The Role of Adults in Social and Emotional Development
Parenting styles affect the development of temperament in their infants and toddlers. There are ethnic differences in how parents approach child rearing. American mothers work for their babies to become autonomous, whereas Japanese mothers teach their babies to become dependent on them. Parents perceive male infants to be better coordinated and strong, encouraging them to be physically active. Female infants are regarded as weaker and more delicate. They are encouraged to be dependent and close to the parents.

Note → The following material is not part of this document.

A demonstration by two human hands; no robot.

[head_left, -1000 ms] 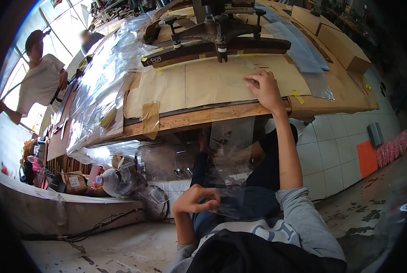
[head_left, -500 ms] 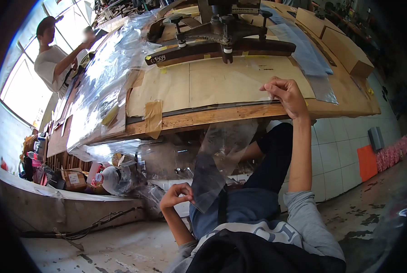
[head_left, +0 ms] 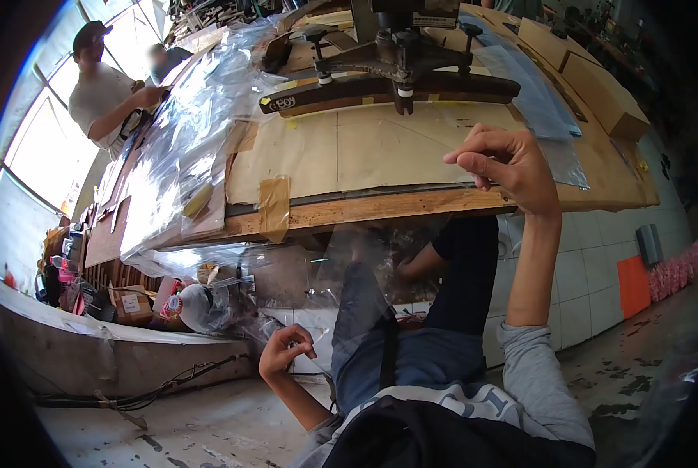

An important element of the parental role in emotional development is the development of attachment, the emotional connection between the infant and adult caregiver. It is hoped that the infant will achieve a secure attachment in which he will become close to the caregiver and develop confidence in exploring the environment. Unfortunately, some infants experience an insecure attachment that is troubled. The infant exhibits fear and anger toward the caregiver and has less confidence. These children were not readily comforted by the parents as infants and can exhibit lack of interest in the parent or overdependence (Berger, 2000; Lott, 1998; Waters & Cummings, 2000).
The relationship between parents and infants and toddlers can be described as a partnership. Temperament, attachment, and parenting styles interact in the developing relationship. The social partnership develops during the first months of infancy. By the age of 2 months, the infant is able to respond to the parent. Smiling and cooing in response to the parents deepen the attachment process. As face-to-face interactions proceed, the mother and infant are able to synchronize the relationship, thus deepening the social partnership. Both partners initiate and respond to the social behaviors of the other. They also adapt to repairing the synchrony when social interactions are not successful (Honig, 2002; Tronick, 1989).